Jeff Zywicki (born April 8, 1981) is a former professional lacrosse player from Ottawa, Ontario. He played college lacrosse at UMass. He was drafted 8th overall by the San Jose Stealth in the 2005 National Lacrosse League Entry Draft. He also played in Major League Lacrosse for the San Francisco Dragons, Denver Outlaws and the Toronto Nationals, who drafted him.

Early career
Zywicki grew up in Nepean, Ontario, Canada where he played his minor lacrosse. At 15, he led his Midget lacrosse team to a Provincial championship with his father, Eugene Zywicki as the head coach. At 16, Zywicki began playing for the Nepean Knights of the OLA Junior B Lacrosse League, where he finished second with 5.0 points per game to Andre Leduc (5.4 points per game) for most career points per game.

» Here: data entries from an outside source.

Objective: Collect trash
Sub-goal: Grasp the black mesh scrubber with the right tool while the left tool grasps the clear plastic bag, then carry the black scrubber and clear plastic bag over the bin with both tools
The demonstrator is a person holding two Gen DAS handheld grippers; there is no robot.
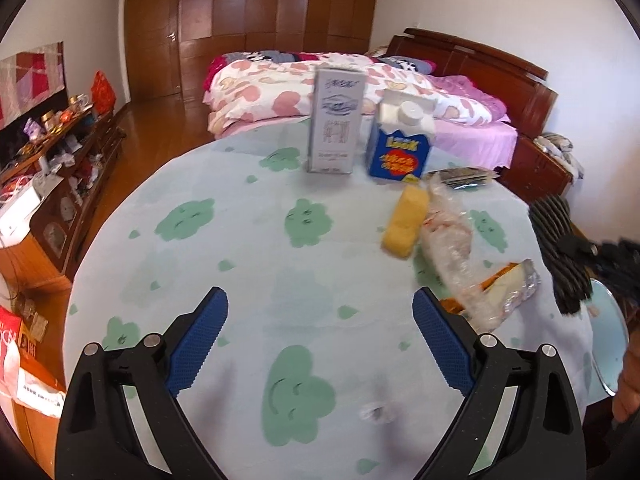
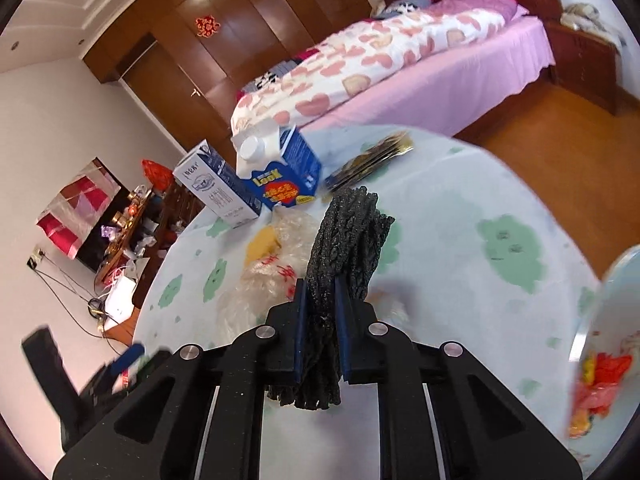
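Fingers of my right gripper (image 2: 320, 308) are clamped on a black bundle of knitted cloth (image 2: 348, 240), which juts forward from the pads and hangs clear above the desk (image 1: 240, 264); those of my left gripper (image 1: 320, 340) stand wide apart with nothing between them, over bare cloth-covered desk. Progress, by my judgement: early to middle. One item is in hand and not yet dropped anywhere. A bin (image 2: 612, 344) with a pale blue rim shows at the right edge of the right view, just beside the desk, and holds red, orange and yellow wrappers, so some collecting looks done. Still lying on the desk: a crumpled clear plastic bag (image 1: 448, 256), a yellow sponge (image 1: 404, 220) touching it, an opened foil-lined snack packet (image 1: 508, 288) partly under the bag, and a flat dark sachet pack (image 1: 464, 178) near the far edge. Two cartons stand upright toward the far side, a tall white carton (image 1: 334, 120) and a blue milk carton (image 1: 400, 140) with its white cap on; whether either holds liquid cannot be told. Remaining work, as I judge it: deposit the bundle, then clear those six items.
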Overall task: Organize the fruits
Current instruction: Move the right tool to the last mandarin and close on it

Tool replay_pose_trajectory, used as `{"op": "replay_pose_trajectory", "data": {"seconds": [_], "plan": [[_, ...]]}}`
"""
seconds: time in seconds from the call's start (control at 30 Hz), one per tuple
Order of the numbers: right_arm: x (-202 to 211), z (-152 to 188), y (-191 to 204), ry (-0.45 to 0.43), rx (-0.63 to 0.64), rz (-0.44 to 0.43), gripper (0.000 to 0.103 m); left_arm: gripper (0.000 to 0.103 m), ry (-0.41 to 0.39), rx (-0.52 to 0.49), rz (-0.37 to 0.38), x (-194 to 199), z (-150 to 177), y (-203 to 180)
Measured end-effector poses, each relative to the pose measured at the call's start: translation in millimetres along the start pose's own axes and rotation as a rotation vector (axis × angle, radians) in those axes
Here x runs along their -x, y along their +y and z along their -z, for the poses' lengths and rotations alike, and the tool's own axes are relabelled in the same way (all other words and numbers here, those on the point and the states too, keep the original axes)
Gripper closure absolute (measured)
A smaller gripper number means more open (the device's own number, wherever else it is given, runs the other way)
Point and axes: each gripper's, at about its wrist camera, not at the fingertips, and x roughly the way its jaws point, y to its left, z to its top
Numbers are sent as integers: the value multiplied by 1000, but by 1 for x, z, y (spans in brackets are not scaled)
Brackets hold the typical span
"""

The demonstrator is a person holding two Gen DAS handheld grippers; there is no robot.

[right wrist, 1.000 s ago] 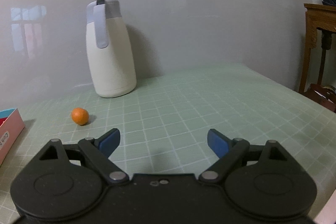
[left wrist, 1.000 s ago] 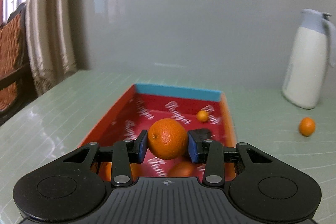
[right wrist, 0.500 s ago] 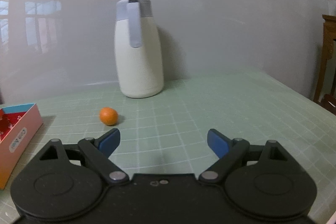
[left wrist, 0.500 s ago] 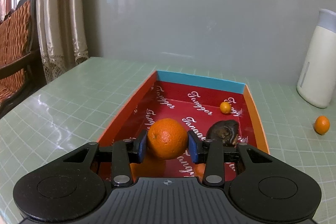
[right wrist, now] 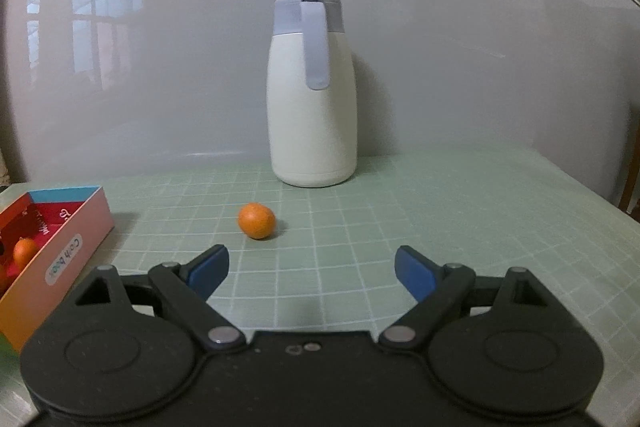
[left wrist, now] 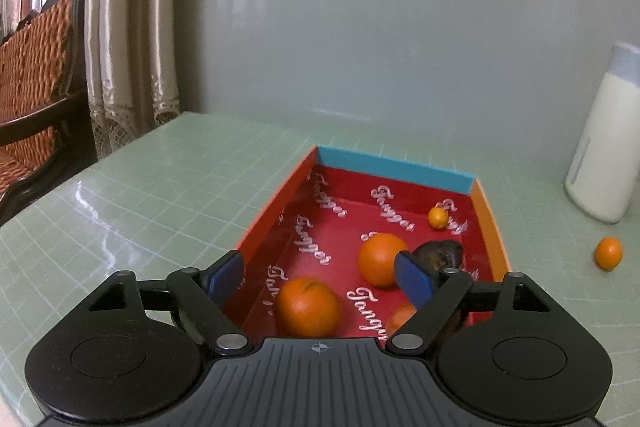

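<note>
My left gripper (left wrist: 320,277) hangs over the near end of a red box (left wrist: 486,223) on the green gridded table (left wrist: 168,187); its jaws have just been opening and now stand wide, gripping nothing. Below them an orange (left wrist: 307,306) lies in the box at 6 o'clock, a second orange (left wrist: 378,259) at 2 o'clock from it, beside a dark fruit (left wrist: 438,254). My right gripper (right wrist: 311,271) also has its jaws wide and empty. A small orange (right wrist: 256,220) sits alone on the table at 11 o'clock from them, before a white jug (right wrist: 313,107).
</note>
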Motion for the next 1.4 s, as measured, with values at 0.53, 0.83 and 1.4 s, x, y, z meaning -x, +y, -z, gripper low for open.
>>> {"op": "replay_pose_trajectory", "data": {"seconds": [0.53,0.83,1.4], "plan": [[-19,-1,46,19,51,-61,13,12,-124,55,-114,65,21,64],[-35,-4,60,26,64,-61,13,11,-117,113,-173,72,42,94],[-82,-16,85,44,136,-40,13,10,-163,70,-223,81,58,107]]}}
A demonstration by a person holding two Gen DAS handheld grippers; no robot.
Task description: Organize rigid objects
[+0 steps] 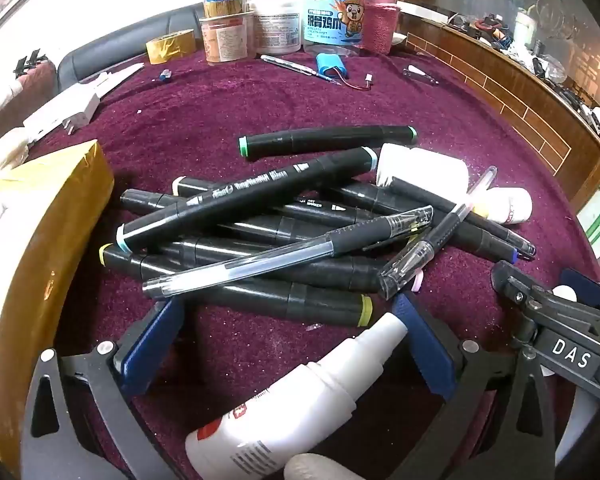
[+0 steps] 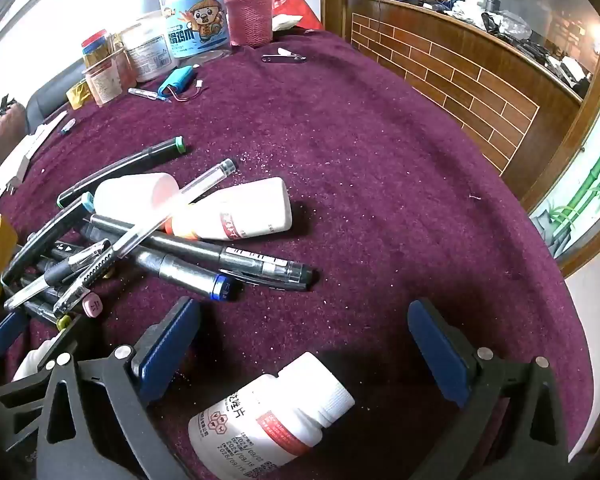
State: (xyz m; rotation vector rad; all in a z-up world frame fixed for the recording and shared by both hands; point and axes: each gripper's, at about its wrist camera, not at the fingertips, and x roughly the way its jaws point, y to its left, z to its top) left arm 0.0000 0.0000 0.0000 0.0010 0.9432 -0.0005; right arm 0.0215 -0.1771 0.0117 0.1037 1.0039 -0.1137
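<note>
A heap of black markers and clear gel pens lies crossed on the burgundy tablecloth, with one green-capped marker lying apart just behind the heap. Two white bottles lie on their sides at the heap's far right edge, one pen resting across them.

The left gripper hangs tilted down over the near edge of the heap with its blue-padded jaws spread wide. A white spray bottle lies on the cloth between the jaws, nozzle pointing toward the markers; neither pad presses on it. A gold-wrapped box sits to the left.

The right gripper is likewise wide open and tilted down, holding nothing. A white pill bottle with a red-and-white label lies on its side between its jaws, clear of both pads. Jars, a pink knitted flask and a blue battery pack stand at the far side.
</note>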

In 1998, Zywicki had a career high 96 points and was awarded as the League's Most Outstanding Rookie. During his time with the Knights, Zywicki also split time playing with the Jr. ‘A’ Orillia Rama Kings.

College & professional career
Zywicki attended the University of Massachusetts Amherst where he was awarded ECAC Lacrosse League First Team honors as a senior.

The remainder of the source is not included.